Santoni: il lockdown? Occasione di crescita
I piani del calzaturificio che punta di più sul web La collaborazione col designer Andrea Renieri
Era stata una conversazione, un’idea appena accennata. È diventata un progetto durante il lockdown in un continuo scambio di telefonate, disegni, messaggi mail tra Andrea Renieri, designer che si è formato al Politecnico di Milano e negli uffici stile di marchi giovani ma di grande successo, e Giuseppe Santoni, amministratore delegato del calzaturificio fondato dal padre Andrea a Corridonia, nel cuore delle Marche. Apprezzato per la lussuosa linea maschile, Giuseppe Santoni — che si può dire sia cresciuto in fabbrica divertendosi, a soltanto sei anni, a scegliere le pelli — era da tempo alla ricerca di nuovi sviluppi per la collezione donna: «Volevo concentrarmi di più su questa difficile fascia della clientela, non limitandomi ai modelli da sera ma valorizzando quelli da giorno», spiega Santoni nel suo ufficio di via Montenapoleone, in attesa di trasferirsi nello spazio della Galleria Vittorio Emanuele, all’ottagono, che si è aggiudicato all’asta durante il periodo di quarantena.
L’incontro
A dargli la possibilità di esplorare questi nuovi territori è la collaborazione con Renieri, che ha interpretato il savoir faire artigianale dell’azienda in una capsule collection, Galleria 0.1, che si ispira al Rinascimento, esplorandone l’arte e l’architettura. «Lo dico a voce bassa, quasi con cautela. La nostra è un’azienda che cura la bellezza in ogni aspetto. Ci proviamo in tutti i modi, non sempre ci riusciamo, ma le intenzioni ci sono. Perché la qualità — spiega Santoni maneggiando con cura una scarpa — deve essere sviluppata continuamente, in tutto ciò che si fa». Un’attenzione che viene espressa anche nel rispetto dell’ambiente, essendo la sede di Corridonia totalmente ecocompatibile, con materiali riciclabili al 90% e le cui risorse naturali permettono di abbattere il consumo energetico. Mentre il riciclo della acque piovane consente di raccoglierne a sufficienza per alimentare scarichi e rubinetti.
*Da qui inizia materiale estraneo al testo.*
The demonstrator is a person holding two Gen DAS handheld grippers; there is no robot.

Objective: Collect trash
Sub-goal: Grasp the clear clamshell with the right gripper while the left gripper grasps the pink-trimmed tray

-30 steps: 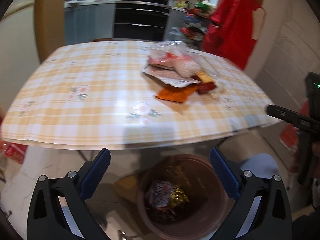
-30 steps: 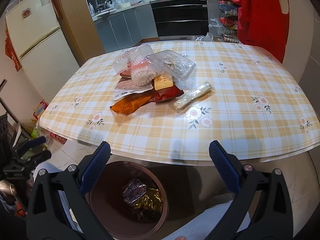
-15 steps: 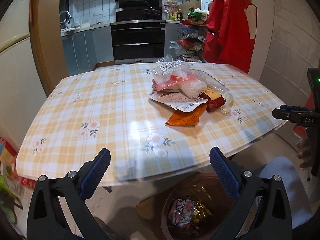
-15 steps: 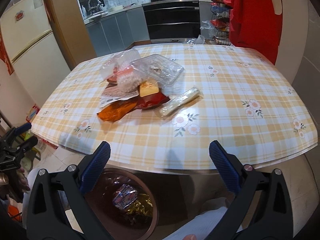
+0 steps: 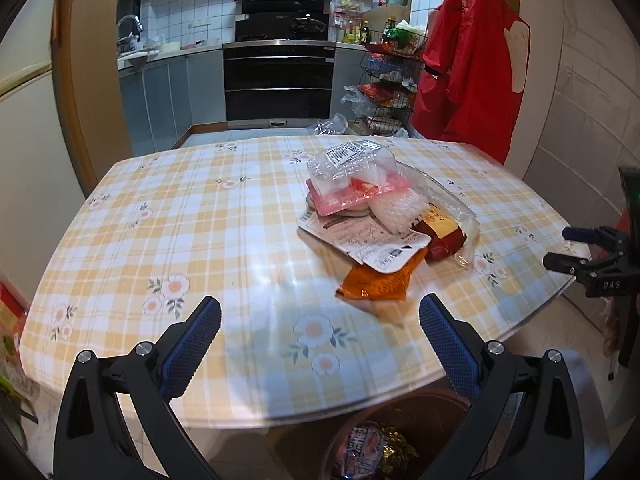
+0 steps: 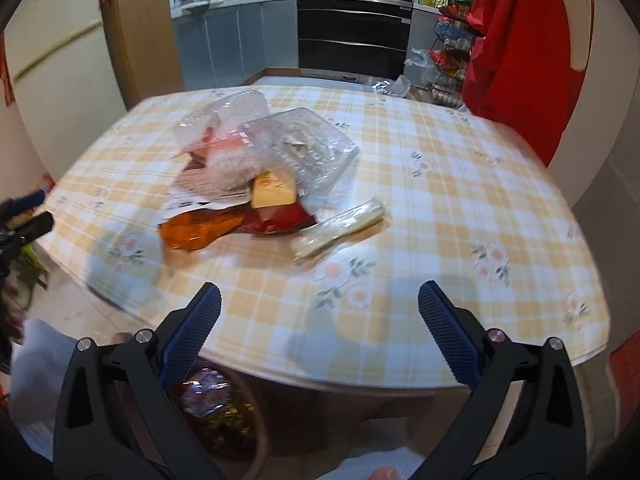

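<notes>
**Both grippers rise over the table edge**

Since a second ago both views have lifted from the bin toward the tabletop. The table [image 5: 192, 216], draped in glossy yellow-checked floral oilcloth, carries a heap of trash near its middle: a clear rigid clamshell [image 6: 304, 140], a pink foam tray [image 5: 352, 196], a printed white film lid [image 5: 372, 244], a crinkled orange wrapper [image 5: 380, 284] and a slim cellophane tube [image 6: 340, 228]. Below the edge, the round brown bin [image 6: 256, 420] holds foil wrappers. The left gripper [image 5: 320, 320] and right gripper [image 6: 320, 308] both gape wide and empty, their ribbed blue pads [image 5: 192, 344] short of the heap.
</notes>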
Dotata di una centralina fotovoltaica, la struttura — che ospita 700 dipendenti — ha ricevuto il premio Sistema d’autore Metra 2011, nella categoria tecnologie innovative. In questo mondo di 30mila metri quadri viene realizzata l’intera produzione. «Siamo l’unica azienda italiana che produce tutto internamente, e a mano. E che non produce per altri marchi. Qui entrano le pelli ed escono le scarpe. Proprio per garantire continuità e competenza, abbiamo fondato l’accademia interna, che fornisce maestri calzolai. Gli unici che garantiscono il nostro approccio ragionato al lusso, che esprimiamo con lavorazioni esclusive create in casa. Come la velatura, che si ottiene applicando il colore a strati finché non si vede la sfumatura desiderata».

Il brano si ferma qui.